AI is Impacting Everything: Notes from Foley and Lardner’s 2026 Outlook Roundtable
What the firm's partners are seeing in AI, exits, regulation and why 2026 may not unlock the market as fast as people hope
What’s Inside
AI is reshaping Silicon Valley deal flow
How PE and venture firms see the exit window heading into 2026
Regulatory tension emerging around the administration’s new AI Action Plan

Foley & Lardner hosted its annual media roundtable yesterday in Palo Alto, and this year’s conversation made one topic impossible to ignore. AI is shaping everything across Silicon Valley.
But the long-term impact remains hard to pin down. Some of it is real company formation. Some of it is just repositioning. And some of it is companies explaining job cuts or strategic shifts through an AI lens even when AI isn’t the root cause.
The panel was moderated by Partner Tom Carlucci and included Partners Natasha Allen, Louis Lehot and Brian Wheeler.
I submitted a question ahead of time about the rise in early-stage AI startups and the corresponding pickup in office and lab leasing in Silicon Valley. I asked how much of this demand reflects genuine company formation and how much is rebranding to stay relevant amid the AI wave.
Lehot answered first. He pointed to a “generation’s worth” of early-stage companies that raised capital over the last few years, saying that capital spending on rent and talent will continue over the next 24 months. But he added a caveat.
“Whether all those companies are able to raise the next round is what I think is in sincere doubt,” he said.

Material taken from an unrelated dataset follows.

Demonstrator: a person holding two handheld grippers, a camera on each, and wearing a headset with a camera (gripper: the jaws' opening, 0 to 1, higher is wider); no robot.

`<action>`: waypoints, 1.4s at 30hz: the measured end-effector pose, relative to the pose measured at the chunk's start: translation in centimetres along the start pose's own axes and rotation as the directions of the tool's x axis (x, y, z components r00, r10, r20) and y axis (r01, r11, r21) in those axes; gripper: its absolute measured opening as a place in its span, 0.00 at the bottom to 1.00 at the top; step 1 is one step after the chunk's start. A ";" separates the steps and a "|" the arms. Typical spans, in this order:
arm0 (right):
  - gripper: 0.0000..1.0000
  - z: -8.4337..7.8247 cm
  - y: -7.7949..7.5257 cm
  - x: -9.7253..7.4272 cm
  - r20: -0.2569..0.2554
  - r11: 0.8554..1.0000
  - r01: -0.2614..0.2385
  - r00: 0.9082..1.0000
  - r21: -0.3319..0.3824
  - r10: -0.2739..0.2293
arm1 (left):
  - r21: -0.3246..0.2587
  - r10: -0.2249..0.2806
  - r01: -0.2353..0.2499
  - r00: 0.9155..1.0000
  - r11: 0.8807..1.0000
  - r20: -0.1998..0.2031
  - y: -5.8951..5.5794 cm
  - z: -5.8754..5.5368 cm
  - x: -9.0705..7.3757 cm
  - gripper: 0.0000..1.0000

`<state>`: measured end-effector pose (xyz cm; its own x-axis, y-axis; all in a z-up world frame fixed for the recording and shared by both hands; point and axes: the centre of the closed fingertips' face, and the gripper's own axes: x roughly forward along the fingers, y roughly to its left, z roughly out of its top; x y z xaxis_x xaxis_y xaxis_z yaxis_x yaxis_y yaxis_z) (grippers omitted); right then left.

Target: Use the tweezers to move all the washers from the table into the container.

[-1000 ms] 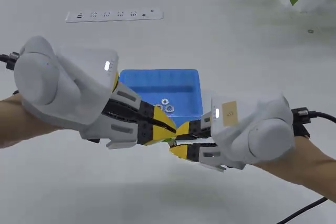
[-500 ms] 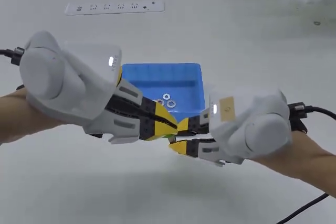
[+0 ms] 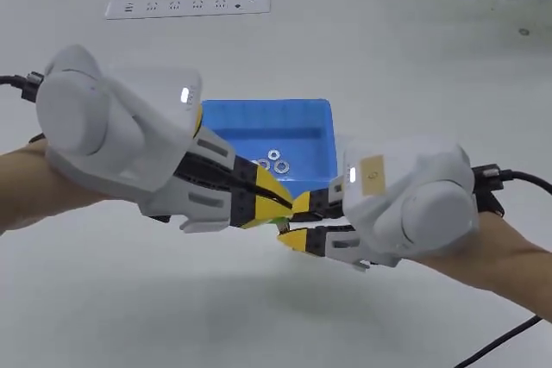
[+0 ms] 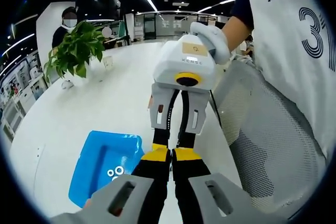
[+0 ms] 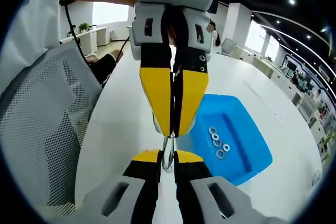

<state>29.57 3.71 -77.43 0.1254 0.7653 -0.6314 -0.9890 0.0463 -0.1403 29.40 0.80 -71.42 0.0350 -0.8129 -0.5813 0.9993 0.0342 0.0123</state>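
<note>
Left gripper [image 3: 283, 206] and right gripper [image 3: 291, 223] meet tip to tip beside the container [image 3: 259, 118] edge nearest the person, jaws pressed nearly together, apparently both pinching the tweezers [image 5: 167, 156] to re-grip them, while washers [image 3: 274, 161] lie inside.

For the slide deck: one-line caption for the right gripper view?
Left gripper and right gripper meet tip to tip on the tweezers, beside a blue container holding four washers.

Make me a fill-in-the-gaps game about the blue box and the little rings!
1. The container on the table is coloured ___.
2. The washers lie ___ the container.
3. The tips of the left gripper and the right gripper meet on a pair of ___.
Missing words: blue; inside; tweezers.
</note>
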 end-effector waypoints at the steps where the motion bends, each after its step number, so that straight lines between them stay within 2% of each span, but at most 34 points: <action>1: 0.11 0.0 0.0 0.0 -0.002 1.000 0.000 1.000 -0.001 0.000 | 0.001 -0.002 0.002 1.000 1.000 0.001 0.0 0.0 0.1 0.05; 4: 0.10 -0.2 0.0 0.1 -0.008 1.000 0.002 1.000 -0.020 -0.002 | -0.005 -0.003 0.003 1.000 1.000 0.004 0.0 0.1 0.1 0.05; 9: 0.09 -0.2 -0.1 0.0 -0.002 1.000 -0.005 1.000 0.012 0.005 | -0.007 -0.005 0.005 1.000 1.000 0.002 0.0 0.1 0.2 0.05; 16: 0.09 0.3 0.2 -0.2 -0.003 1.000 -0.006 1.000 0.003 0.006 | 0.001 -0.013 0.013 1.000 1.000 -0.004 -0.3 0.4 -0.2 0.05; 25: 0.10 2.3 0.2 -1.1 0.020 1.000 0.010 1.000 -0.018 -0.009 | 0.044 -0.021 0.022 1.000 0.999 -0.015 -0.6 1.6 -1.8 0.05; 30: 0.10 3.7 -0.5 -1.8 0.035 0.998 0.042 0.999 -0.039 -0.040 | 0.072 0.000 0.000 1.000 0.997 -0.002 -0.4 2.6 -3.1 0.05; 36: 0.10 4.8 -0.6 -2.2 0.036 0.997 0.051 0.998 -0.066 -0.049 | 0.100 0.007 -0.006 1.000 0.995 -0.008 -0.6 3.4 -4.0 0.05; 42: 0.10 5.8 -1.3 -2.8 0.044 0.994 0.069 0.997 -0.085 -0.065 | 0.131 0.017 -0.016 1.000 0.991 -0.009 -0.2 4.3 -4.9 0.05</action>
<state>30.02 5.22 -71.03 0.1862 0.7879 -0.5870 -0.9678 0.0439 -0.2480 29.10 2.31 -65.04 0.0517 -0.8072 -0.5880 0.9913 -0.0298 0.1281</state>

I then raised question of how many large tech companies are announcing layoffs and attributing those cuts to AI, including HP and others. Lehot and Wheeler both said the reductions are not being driven by AI productivity gains.

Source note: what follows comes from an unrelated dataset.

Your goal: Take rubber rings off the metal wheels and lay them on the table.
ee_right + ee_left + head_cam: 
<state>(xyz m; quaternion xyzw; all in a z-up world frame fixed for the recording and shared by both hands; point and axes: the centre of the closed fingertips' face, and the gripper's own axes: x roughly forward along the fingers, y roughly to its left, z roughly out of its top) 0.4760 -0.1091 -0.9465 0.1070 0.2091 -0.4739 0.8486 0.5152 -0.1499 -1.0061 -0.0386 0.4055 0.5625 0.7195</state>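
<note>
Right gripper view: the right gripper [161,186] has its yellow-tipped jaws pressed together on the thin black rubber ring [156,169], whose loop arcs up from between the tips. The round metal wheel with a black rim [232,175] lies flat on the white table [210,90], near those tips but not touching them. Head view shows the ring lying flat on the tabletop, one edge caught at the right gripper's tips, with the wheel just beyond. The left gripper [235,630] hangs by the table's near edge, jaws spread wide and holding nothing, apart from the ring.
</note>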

I asked if that amounts to AI washing. They agreed, and Lehot said most of these cuts are simply workforce reduction, not automation.
That exchange, for me, captured the dynamic of 2025. AI has reshaped strategy and deal flow. AI companies are receiving more than half of all venture funding this year. But the stories many companies tell about AI often outpace what is happening operationally.
As Lehot put it, the demand for space and talent is real, but we need to separate genuine AI growth from companies reframing themselves around AI to stay in the conversation.
A Slower Reset for Exits
Meanwhile, Wheeler offered the clearest assessment of the broader investment environment.
From the private equity side, he said that the IPO market did not deliver what many expected heading into the year. Yes, there were some positive signs, such as from Circle, Chime, Figma and Klarna, among others.
But the optimism from the spring and summer never translated into sustained liquidity.
Wheeler said PE firms are preparing for a slower reopening of the exit window in early 2026, and he noted that continuation funds have become a core tool for managers who have no realistic path to a public listing anytime soon.
Lehot echoed similar themes for the venture market. LPs remain focused on DPI, as he emphasized at last year’s roundtable. Most firms are not calling capital at the pace they want, and the backlog of companies waiting for exits continues to grow.
Nothing in the discussion suggested a sharp break from last year’s tone. If anything, the partners reinforced the view that patience and caution still define exits.
Regulation Still Isn’t Settled
The roundtable also included a discussion on regulation, sparked in part by the administration’s AI Action Plan and the broader debate about federal versus state rules.
Allen warned about the operational burden of state-by-state rules and the risk of uneven standards that slow innovation and adoption. She focused on the challenge facing any company operating across multiple jurisdictions and the practical need for consistency.
Lehot pushed the conversation toward clarity. Even if imperfect, he said, predictable rules are better than ambiguity. He also questioned whether heavy, early regulation would slow growth before companies have figured out viable business models.
Their disagreement wasn’t sharp. It reflected the uncertainty of the moment. The only clear point was that the regulatory path is unsettled and the stakes are high.
After, as I walked out of the downtown Palo Alto building and crossed University Avenue, the takeaway from the roundtable was clear. AI is shaping every conversation, but not always in the way companies describe.
The exit markets remain slow. Continuation funds are becoming normal. And regulation, along with the lingering effects of perhaps another shutdown after the new January deadline, may complicate the emergence of real momentum in 2026.